* **About this task**
Where "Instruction" appears in a line of the entries below, that line should be copied.

* **Material provided**
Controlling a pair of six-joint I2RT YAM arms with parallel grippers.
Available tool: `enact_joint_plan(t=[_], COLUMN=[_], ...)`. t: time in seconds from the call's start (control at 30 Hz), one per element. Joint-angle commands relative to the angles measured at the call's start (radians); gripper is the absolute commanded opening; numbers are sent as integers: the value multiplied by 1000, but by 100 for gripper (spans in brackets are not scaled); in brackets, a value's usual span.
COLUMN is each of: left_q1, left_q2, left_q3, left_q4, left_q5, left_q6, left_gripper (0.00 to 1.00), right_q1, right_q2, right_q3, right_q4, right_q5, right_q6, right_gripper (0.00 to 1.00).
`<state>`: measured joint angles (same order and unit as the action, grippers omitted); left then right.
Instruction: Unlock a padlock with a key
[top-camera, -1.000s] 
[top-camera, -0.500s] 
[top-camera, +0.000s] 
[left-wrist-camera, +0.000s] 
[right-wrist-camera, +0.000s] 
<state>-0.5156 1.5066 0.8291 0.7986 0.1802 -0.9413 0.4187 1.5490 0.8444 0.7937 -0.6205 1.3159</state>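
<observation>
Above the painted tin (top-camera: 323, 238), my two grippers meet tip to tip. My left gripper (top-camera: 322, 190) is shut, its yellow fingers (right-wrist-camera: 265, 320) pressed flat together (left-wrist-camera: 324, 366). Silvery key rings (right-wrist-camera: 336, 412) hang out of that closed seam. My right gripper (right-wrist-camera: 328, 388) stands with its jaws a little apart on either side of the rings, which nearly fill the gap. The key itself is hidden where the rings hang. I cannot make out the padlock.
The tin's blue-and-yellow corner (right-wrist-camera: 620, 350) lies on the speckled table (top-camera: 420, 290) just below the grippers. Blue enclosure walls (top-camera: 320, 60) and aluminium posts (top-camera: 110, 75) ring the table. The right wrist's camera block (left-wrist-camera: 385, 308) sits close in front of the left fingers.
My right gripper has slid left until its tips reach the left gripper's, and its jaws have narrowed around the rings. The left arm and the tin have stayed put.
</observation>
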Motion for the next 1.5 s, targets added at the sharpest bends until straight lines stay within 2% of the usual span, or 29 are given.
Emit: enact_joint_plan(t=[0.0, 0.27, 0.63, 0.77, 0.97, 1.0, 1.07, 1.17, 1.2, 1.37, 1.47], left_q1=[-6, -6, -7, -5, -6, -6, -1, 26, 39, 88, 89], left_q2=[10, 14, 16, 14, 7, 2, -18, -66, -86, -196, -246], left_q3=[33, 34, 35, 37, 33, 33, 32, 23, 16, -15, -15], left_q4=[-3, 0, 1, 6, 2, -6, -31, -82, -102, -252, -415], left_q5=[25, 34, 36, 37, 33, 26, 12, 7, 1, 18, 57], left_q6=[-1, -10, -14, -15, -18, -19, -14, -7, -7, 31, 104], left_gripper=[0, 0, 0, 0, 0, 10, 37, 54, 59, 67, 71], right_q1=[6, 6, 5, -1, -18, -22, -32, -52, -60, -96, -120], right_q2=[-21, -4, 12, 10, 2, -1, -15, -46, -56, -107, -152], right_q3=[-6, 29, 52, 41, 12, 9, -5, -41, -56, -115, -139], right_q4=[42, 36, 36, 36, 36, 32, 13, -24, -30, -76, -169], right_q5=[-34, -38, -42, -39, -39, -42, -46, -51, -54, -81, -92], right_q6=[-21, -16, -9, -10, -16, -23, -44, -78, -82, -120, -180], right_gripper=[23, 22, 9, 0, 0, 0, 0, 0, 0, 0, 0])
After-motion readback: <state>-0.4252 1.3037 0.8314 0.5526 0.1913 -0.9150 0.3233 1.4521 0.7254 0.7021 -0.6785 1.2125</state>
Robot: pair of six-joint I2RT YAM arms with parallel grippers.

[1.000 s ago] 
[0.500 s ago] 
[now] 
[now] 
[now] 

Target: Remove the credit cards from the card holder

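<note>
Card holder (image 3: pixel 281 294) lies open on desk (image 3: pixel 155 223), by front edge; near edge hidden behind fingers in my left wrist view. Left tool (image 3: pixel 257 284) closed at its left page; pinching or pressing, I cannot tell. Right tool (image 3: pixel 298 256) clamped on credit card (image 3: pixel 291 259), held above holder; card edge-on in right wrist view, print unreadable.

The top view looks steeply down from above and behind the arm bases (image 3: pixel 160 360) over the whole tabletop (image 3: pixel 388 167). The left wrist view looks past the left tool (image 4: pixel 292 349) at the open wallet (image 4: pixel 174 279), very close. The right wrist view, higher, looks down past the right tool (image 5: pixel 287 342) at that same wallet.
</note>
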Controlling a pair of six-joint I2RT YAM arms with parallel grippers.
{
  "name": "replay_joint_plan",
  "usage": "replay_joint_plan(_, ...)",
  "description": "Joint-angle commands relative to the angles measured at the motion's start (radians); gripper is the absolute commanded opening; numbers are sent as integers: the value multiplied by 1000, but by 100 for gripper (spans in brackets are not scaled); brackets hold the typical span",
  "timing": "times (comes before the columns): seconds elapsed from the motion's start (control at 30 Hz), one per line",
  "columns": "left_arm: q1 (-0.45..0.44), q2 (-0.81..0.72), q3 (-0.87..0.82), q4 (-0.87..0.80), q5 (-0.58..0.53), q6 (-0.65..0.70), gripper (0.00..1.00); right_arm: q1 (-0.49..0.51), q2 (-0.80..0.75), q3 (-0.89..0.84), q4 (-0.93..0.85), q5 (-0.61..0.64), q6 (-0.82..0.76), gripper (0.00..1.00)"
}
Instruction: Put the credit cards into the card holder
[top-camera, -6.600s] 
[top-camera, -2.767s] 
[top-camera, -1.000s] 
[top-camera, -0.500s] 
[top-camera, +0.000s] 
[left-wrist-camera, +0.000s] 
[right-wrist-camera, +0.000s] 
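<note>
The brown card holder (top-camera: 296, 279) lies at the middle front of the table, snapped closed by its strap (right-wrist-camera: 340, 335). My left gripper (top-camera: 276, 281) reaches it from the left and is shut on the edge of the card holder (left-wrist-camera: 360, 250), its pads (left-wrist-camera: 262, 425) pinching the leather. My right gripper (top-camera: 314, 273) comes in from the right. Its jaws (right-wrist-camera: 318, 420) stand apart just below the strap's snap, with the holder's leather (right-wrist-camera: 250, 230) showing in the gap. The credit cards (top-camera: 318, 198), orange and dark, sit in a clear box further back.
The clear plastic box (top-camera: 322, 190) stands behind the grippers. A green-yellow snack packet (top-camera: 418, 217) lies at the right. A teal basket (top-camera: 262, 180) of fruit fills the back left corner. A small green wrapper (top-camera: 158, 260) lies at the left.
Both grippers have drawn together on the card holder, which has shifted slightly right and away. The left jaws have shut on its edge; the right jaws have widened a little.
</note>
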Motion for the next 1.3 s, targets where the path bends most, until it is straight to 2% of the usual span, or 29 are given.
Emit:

* **Solution to the problem**
Instruction: Unlock a padlock with a key
Instruction: Put the credit cards into the card holder

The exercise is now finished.